▶ **Aim of the exercise**
Please set down the lines of the listing exactly, from its first line to the line with "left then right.", leaving the pictures out.
......
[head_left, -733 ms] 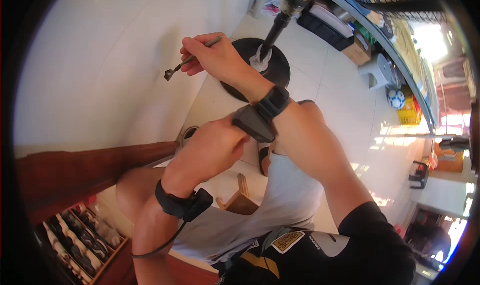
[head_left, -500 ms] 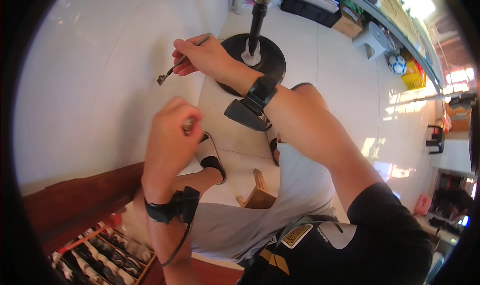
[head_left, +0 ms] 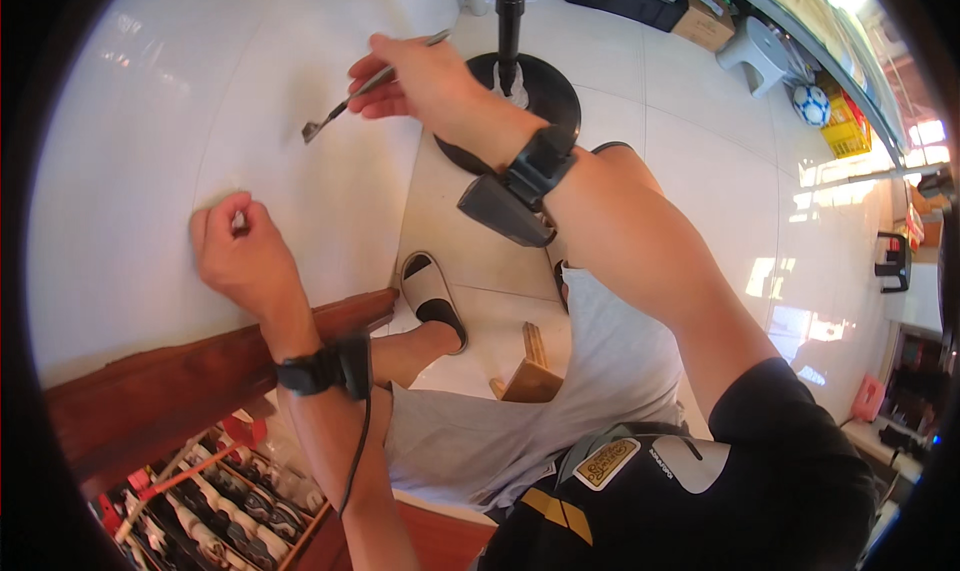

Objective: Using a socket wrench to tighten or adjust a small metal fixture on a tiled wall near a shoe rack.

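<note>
My right hand holds a slim grey-handled tool in a pinch. Its small, dark, flat tip slants down to the left, in front of a smooth white surface. Lower and to the left, my left hand is closed in a fist, with the thumb and forefinger curled together. A small pale bit shows inside those fingers, too little to name. Each wrist wears a black strapped device, and a cable runs down from the left one. The two hands are apart.
A black round stand base with a pole is beyond my right hand. A reddish wooden edge runs under my left forearm, above a box of black and white objects. A small wooden stool sits between my legs. Farther right are a grey stool and ball.
My left hand has moved left and a little up, away from my right hand, still closed. My right hand has shifted slightly up with the slim tool in it.
</note>
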Demonstrator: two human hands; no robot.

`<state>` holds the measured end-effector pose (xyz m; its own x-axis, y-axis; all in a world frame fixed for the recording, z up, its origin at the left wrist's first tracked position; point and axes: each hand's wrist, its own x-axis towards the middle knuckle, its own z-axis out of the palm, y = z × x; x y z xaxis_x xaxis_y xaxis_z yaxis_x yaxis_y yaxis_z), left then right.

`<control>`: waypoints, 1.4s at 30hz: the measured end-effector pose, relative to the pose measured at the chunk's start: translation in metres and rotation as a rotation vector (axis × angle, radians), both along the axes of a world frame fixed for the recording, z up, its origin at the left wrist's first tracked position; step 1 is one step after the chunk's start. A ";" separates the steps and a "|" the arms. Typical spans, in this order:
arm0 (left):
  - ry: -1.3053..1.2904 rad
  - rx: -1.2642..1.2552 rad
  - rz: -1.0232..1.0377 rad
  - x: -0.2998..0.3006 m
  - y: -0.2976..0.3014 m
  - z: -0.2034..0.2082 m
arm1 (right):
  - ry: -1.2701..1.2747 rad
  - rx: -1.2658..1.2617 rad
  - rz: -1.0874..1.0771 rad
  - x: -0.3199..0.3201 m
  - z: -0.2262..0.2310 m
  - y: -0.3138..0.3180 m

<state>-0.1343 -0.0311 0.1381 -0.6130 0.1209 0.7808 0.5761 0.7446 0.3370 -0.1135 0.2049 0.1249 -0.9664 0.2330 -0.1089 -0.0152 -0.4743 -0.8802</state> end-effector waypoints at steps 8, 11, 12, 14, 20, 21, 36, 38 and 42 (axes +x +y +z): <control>-0.017 -0.152 0.023 -0.016 0.008 -0.037 | 0.110 -0.225 -0.050 0.013 0.014 0.028; -0.093 -0.174 -0.023 -0.010 0.018 -0.046 | 0.115 -0.265 -0.067 0.017 0.018 0.033; -0.090 -0.173 -0.030 -0.007 0.022 -0.041 | 0.104 -0.275 -0.065 0.018 0.018 0.036; 0.027 -0.067 -0.074 0.003 0.024 -0.025 | 0.095 -0.280 -0.073 0.019 0.019 0.042; 0.085 -0.029 0.065 -0.001 0.010 -0.012 | 0.136 -0.291 -0.067 0.023 0.022 0.041; 0.083 -0.029 0.062 -0.004 0.011 -0.017 | 0.128 -0.287 -0.061 0.022 0.022 0.040; 0.115 -0.001 0.016 0.001 0.020 -0.006 | 0.104 -0.307 -0.032 0.010 0.021 0.034; 0.122 0.030 0.045 0.000 0.011 -0.003 | 0.098 -0.304 -0.024 0.010 0.021 0.032; 0.089 0.071 0.094 0.002 0.007 0.001 | 0.087 -0.332 -0.007 0.013 0.022 0.028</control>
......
▶ **Written answer**
[head_left, -733 ms] 
[head_left, -500 ms] 
[head_left, +0 ms] 

Objective: Using a socket wrench to tighten or adjust a small metal fixture on a tiled wall near a shoe rack.

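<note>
My right hand holds a slim grey-handled tool in a pinch. Its small, dark, flat tip slants down to the left, in front of a smooth white surface. Lower and to the left, my left hand is closed in a fist, with the thumb and forefinger curled together. A small pale bit shows inside those fingers, too little to name. Each wrist wears a black strapped device, and a cable runs down from the left one. The two hands are apart.
A black round stand base with a pole is beyond my right hand. A reddish wooden edge runs under my left forearm, above a box of black and white objects. A small wooden stool sits between my legs. Farther right are a grey stool and ball.
My left hand has moved left and a little up, away from my right hand, still closed. My right hand has shifted slightly up with the slim tool in it.
</note>
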Demonstrator: two human hands; no robot.

`<state>` holds the measured end-effector pose (xyz m; its own x-axis, y-axis; all in a world frame fixed for the recording, z up, its origin at the left wrist's first tracked position; point and axes: each hand's wrist, its own x-axis towards the middle knuckle, its own z-axis out of the palm, y = z × x; x y z xaxis_x xaxis_y xaxis_z yaxis_x yaxis_y yaxis_z), left then right.

Work on this exercise is now complete.